REQUIREMENT — Below are some records. How many of their lines contain the string "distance"? Answer with the number alone.

===== GIVEN RECORDS

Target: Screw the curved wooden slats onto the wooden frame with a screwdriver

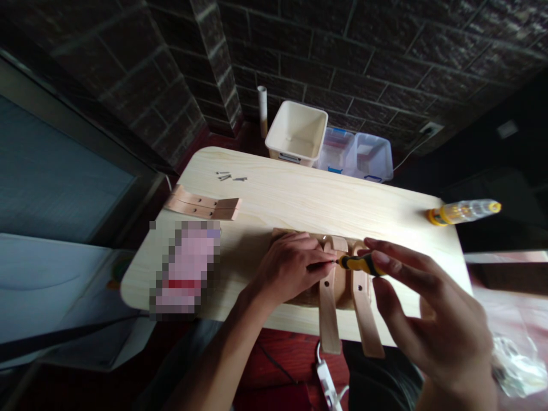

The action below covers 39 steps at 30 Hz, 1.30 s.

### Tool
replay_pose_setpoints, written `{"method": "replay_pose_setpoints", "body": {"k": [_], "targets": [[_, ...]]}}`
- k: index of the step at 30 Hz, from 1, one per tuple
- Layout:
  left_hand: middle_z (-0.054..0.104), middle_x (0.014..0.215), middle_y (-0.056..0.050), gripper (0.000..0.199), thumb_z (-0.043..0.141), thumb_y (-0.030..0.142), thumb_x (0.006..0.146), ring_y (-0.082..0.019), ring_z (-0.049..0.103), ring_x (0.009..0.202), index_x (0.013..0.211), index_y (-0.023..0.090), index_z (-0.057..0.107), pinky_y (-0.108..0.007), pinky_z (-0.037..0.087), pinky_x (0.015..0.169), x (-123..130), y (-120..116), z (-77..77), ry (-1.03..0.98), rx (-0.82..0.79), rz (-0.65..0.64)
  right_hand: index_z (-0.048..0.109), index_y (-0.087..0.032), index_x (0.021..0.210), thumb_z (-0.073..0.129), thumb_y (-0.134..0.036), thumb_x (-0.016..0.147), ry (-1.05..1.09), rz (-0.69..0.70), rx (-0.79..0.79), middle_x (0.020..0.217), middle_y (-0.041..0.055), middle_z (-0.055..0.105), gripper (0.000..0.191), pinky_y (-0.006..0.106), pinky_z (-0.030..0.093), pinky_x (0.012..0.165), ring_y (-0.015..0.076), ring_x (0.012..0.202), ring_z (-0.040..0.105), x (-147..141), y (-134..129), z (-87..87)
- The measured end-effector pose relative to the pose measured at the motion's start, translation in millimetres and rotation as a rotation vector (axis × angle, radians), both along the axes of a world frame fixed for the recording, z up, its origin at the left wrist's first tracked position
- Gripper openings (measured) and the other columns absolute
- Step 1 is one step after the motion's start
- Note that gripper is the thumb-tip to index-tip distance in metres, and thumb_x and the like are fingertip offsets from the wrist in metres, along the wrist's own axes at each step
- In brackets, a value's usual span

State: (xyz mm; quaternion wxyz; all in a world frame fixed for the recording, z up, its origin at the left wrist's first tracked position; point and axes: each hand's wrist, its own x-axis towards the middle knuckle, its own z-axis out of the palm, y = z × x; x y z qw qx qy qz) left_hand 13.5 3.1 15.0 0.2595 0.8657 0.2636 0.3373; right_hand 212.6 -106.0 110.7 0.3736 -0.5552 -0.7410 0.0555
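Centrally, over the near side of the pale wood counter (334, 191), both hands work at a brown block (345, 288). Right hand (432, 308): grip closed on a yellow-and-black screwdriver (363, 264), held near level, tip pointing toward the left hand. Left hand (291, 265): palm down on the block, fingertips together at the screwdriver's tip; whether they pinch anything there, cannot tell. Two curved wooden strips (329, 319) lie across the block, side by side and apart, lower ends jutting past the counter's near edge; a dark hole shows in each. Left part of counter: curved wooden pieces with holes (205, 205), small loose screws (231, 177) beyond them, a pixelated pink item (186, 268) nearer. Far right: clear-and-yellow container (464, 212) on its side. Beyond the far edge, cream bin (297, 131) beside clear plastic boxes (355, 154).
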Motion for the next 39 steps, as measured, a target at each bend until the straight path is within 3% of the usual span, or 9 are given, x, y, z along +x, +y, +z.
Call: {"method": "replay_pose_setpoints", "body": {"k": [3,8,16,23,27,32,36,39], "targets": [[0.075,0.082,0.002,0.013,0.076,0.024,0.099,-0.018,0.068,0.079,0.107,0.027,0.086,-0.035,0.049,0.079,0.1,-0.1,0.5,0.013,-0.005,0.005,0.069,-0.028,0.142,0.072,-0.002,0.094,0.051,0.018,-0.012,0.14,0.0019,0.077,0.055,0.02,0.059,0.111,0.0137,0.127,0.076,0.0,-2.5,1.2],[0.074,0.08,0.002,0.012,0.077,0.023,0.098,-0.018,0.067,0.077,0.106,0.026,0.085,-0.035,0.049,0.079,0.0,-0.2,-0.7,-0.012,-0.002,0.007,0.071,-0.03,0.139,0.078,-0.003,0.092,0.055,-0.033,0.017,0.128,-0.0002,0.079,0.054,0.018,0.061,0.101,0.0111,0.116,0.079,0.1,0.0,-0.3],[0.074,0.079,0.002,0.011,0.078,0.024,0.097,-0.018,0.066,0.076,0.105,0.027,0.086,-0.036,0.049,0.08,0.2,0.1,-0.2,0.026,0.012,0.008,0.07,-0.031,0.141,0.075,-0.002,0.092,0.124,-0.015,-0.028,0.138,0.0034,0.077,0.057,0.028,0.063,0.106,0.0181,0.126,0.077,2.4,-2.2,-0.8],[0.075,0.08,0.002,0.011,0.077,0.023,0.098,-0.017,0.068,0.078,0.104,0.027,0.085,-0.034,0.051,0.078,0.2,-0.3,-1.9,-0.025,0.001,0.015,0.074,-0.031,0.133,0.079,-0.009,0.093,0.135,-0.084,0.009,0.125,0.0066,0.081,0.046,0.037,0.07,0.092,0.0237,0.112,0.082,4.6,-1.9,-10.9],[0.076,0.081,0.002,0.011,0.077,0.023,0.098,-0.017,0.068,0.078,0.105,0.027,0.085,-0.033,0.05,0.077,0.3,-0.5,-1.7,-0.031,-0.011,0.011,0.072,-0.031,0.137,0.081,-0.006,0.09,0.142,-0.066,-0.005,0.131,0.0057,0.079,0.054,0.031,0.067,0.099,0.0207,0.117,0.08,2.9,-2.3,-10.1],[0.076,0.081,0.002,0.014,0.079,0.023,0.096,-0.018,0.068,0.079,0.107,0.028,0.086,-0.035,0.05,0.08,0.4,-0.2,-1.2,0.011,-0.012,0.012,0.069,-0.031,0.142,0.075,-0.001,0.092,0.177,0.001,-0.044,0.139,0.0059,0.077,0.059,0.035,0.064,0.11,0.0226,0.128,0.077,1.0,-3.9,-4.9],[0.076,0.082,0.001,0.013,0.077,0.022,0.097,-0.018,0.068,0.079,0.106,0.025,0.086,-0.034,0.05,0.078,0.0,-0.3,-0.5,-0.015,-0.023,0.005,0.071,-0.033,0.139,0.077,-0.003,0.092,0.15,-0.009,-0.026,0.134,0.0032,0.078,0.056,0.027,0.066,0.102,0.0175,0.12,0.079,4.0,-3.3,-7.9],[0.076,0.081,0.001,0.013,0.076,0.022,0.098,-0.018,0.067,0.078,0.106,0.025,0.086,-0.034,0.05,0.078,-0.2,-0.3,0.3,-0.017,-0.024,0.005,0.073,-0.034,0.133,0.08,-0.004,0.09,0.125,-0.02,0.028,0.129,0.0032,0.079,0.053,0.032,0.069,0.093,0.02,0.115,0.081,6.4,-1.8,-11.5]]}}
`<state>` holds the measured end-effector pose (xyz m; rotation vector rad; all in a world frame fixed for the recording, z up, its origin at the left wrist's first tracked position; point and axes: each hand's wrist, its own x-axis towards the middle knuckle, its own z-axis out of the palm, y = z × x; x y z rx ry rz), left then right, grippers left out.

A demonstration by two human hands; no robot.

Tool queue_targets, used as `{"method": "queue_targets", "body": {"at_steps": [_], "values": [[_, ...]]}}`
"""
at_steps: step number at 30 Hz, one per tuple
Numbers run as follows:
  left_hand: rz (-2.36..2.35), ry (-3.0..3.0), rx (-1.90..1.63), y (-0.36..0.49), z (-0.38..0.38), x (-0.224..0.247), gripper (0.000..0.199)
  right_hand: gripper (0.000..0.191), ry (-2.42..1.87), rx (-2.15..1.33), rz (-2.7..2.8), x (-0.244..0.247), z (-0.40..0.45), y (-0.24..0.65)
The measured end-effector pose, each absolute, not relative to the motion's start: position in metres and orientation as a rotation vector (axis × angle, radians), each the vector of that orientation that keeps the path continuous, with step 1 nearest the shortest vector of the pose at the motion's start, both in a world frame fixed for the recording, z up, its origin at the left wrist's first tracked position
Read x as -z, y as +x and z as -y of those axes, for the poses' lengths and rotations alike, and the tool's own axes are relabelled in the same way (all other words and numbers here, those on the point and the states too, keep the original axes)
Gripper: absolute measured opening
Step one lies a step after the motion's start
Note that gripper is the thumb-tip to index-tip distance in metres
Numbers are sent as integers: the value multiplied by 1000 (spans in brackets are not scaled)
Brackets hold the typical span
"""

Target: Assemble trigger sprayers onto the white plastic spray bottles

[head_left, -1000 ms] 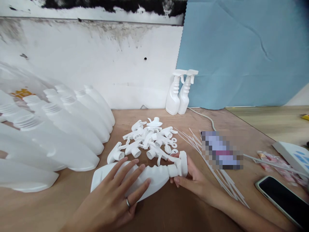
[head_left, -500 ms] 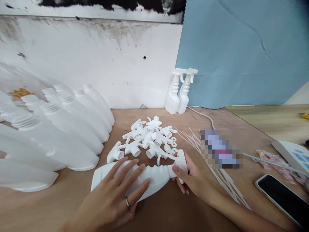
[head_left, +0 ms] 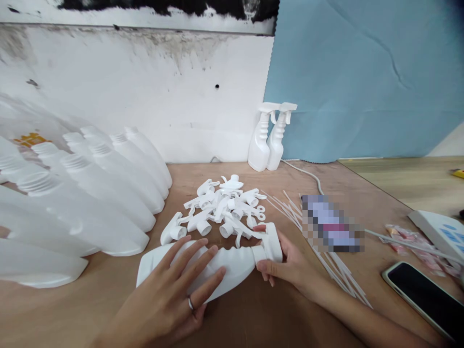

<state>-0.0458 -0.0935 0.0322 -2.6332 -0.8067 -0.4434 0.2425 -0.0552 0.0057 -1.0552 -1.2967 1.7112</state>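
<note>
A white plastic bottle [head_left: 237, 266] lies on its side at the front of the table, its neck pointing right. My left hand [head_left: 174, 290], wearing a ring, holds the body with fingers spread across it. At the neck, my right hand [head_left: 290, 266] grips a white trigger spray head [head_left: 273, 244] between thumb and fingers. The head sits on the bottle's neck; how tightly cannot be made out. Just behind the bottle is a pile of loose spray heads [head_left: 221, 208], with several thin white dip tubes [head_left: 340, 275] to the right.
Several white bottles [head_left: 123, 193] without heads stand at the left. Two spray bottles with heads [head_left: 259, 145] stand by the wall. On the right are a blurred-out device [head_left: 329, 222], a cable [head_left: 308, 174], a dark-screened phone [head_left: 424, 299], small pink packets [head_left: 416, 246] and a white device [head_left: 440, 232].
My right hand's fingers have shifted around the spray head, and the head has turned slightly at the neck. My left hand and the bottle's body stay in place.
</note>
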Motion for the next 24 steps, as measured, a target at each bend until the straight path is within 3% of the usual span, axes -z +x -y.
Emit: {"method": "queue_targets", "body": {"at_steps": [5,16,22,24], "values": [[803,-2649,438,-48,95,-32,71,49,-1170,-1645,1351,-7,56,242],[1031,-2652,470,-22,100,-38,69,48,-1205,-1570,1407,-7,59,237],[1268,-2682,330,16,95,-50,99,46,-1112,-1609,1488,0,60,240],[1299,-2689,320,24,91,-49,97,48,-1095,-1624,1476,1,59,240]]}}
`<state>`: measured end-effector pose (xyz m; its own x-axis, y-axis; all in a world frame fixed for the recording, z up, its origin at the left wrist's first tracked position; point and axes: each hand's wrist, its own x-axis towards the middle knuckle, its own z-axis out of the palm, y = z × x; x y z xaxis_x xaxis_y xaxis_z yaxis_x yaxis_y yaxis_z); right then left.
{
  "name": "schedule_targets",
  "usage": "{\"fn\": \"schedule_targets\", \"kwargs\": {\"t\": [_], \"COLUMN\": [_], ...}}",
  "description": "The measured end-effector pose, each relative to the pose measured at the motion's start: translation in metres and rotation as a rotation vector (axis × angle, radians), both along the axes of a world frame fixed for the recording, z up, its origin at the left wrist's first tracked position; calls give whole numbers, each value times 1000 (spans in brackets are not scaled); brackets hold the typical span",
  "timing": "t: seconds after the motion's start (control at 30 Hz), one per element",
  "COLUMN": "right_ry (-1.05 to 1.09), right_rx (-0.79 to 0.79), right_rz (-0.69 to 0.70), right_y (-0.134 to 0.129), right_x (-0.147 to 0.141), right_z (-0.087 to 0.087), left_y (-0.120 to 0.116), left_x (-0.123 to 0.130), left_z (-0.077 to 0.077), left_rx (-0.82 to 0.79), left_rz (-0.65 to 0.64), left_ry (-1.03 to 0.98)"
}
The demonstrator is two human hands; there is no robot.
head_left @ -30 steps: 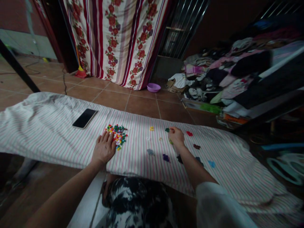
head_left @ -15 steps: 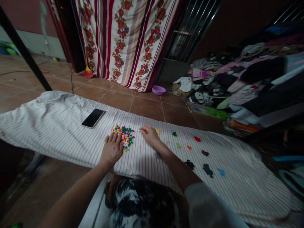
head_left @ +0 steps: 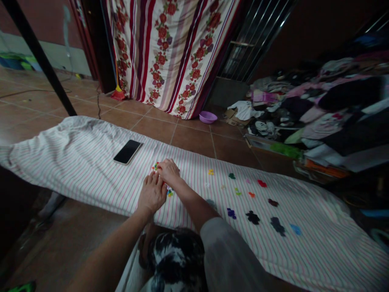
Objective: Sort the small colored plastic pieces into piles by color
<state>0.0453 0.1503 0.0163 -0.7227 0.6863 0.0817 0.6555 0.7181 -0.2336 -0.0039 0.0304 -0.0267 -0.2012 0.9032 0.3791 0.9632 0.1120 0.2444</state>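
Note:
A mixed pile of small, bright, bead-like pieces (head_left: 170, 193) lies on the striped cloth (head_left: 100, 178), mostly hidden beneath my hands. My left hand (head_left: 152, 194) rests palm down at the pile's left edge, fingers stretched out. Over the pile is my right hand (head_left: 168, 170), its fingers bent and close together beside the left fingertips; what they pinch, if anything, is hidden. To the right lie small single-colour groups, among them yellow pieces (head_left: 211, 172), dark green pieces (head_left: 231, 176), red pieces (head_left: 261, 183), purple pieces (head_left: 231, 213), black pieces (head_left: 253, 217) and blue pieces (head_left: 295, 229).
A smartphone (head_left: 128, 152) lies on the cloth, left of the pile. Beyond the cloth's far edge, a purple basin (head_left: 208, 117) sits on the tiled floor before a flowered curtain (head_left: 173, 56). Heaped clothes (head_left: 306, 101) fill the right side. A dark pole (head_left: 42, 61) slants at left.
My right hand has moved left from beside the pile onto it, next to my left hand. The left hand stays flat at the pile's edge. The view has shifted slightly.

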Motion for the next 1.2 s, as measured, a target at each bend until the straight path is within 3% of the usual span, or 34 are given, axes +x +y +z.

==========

WRITTEN SOLUTION — 2